Based loosely on Joseph Sheridan Le Fanu’s 1872 'Carmilla', John Hancock elaborated in an interview, "'Jessica' had those sorts of roots. I thought a lot about (Henry James') 'The Turn of the Screw' and the idea that this woman didn't know whether any of this was actually happening or not. I was living in a place called Sneedon's Landing at the time and working on it at night in my study and it really got under my skin. 

"I was so excited to hear the film was coming out on DVD. It’s been almost impossible to find even VHS copies for awhile. The parts that scared me turned out to be the parts that scared the audience and I was very pleased with that. 'Jessica' came after a trip to San Francisco and a lot of my acting company were really into acid trips and the whole hog farm thing. I really got sick of it. I was in my 30s by now and I was a little bit beyond that whole lifestyle. 

"I think I had the sense too of an era starting to pass away, Altamont and all that. There’s a lot of the death of the hippie movement and the counterculture in 'Jessica'. There hadn’t been a really successful scary adult picture in a long time when 'Jessica' opened thing and it opened really big in New York and made a lot of things possible for me. 

"Another picture that really influenced me was Robert Wise' 'The Haunting' with Julie Harris. It made me just love the idea of a neurotic female lead. I had heard a rumor that Robert Evans was going to remake it, you know, just grab the title and make an unrelated picture and that worried me some. I’d hate to see something like that happen. Another aspect though that definitely came from me and that I've always loved about 'Jessica' is that the picture was set on an apple farm. 

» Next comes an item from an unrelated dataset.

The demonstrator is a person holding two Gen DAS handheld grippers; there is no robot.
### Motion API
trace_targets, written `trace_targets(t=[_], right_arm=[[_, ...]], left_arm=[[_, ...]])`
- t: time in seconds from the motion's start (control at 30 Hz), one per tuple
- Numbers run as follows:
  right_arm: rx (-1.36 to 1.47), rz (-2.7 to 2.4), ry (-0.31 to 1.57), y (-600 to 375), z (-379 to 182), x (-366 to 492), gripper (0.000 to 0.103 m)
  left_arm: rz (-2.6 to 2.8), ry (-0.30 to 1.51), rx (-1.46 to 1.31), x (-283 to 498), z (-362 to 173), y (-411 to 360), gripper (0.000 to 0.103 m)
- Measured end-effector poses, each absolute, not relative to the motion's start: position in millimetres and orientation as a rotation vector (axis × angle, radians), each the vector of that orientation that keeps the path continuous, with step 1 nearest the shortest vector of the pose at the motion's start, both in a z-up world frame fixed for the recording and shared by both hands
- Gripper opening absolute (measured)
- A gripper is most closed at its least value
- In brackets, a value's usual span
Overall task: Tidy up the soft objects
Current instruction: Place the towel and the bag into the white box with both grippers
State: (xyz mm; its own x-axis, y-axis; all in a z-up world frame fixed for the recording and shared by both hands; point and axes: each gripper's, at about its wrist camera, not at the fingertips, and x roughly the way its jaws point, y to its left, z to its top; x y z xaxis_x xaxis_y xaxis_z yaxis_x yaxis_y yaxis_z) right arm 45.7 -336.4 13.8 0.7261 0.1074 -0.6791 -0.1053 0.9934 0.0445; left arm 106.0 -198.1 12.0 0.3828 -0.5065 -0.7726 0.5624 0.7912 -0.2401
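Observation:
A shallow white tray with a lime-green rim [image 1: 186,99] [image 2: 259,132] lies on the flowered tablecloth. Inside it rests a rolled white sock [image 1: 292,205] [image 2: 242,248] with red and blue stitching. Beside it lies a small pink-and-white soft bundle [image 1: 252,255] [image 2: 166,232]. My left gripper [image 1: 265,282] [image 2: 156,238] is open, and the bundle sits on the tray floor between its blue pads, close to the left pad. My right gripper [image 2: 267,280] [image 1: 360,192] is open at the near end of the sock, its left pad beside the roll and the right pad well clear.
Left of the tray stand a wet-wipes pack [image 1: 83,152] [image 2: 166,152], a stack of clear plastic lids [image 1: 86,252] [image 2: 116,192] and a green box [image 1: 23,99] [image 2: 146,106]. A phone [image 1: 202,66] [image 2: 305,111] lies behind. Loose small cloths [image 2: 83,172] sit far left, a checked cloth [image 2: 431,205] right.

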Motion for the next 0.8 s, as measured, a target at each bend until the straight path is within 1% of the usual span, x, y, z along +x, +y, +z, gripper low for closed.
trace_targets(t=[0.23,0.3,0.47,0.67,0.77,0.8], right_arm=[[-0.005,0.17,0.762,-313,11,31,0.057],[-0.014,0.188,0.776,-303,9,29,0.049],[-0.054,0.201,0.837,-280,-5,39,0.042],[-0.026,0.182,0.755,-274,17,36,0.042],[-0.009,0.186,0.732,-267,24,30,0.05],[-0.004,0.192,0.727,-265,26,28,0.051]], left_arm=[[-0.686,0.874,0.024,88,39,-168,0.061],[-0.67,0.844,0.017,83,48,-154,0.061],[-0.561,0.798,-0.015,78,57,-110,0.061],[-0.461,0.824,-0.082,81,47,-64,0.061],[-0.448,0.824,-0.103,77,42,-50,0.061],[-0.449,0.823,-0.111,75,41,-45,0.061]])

"That's something you see in a lot of my films. It's something I’ve always come back to. When I was born my parents bought an apple farm. I remember the shed full of equipment and watching my father spray the apples with pesticides. I didn’t realize until the picture was done but 'Jessica' offered sort of a child's view of a visit to a scary farm. There were other elements that came from my life. My mother was a redhead like Mariclare Costello who plays Emily and my father really did play bass and lugged the thing around in this huge coffin-like box."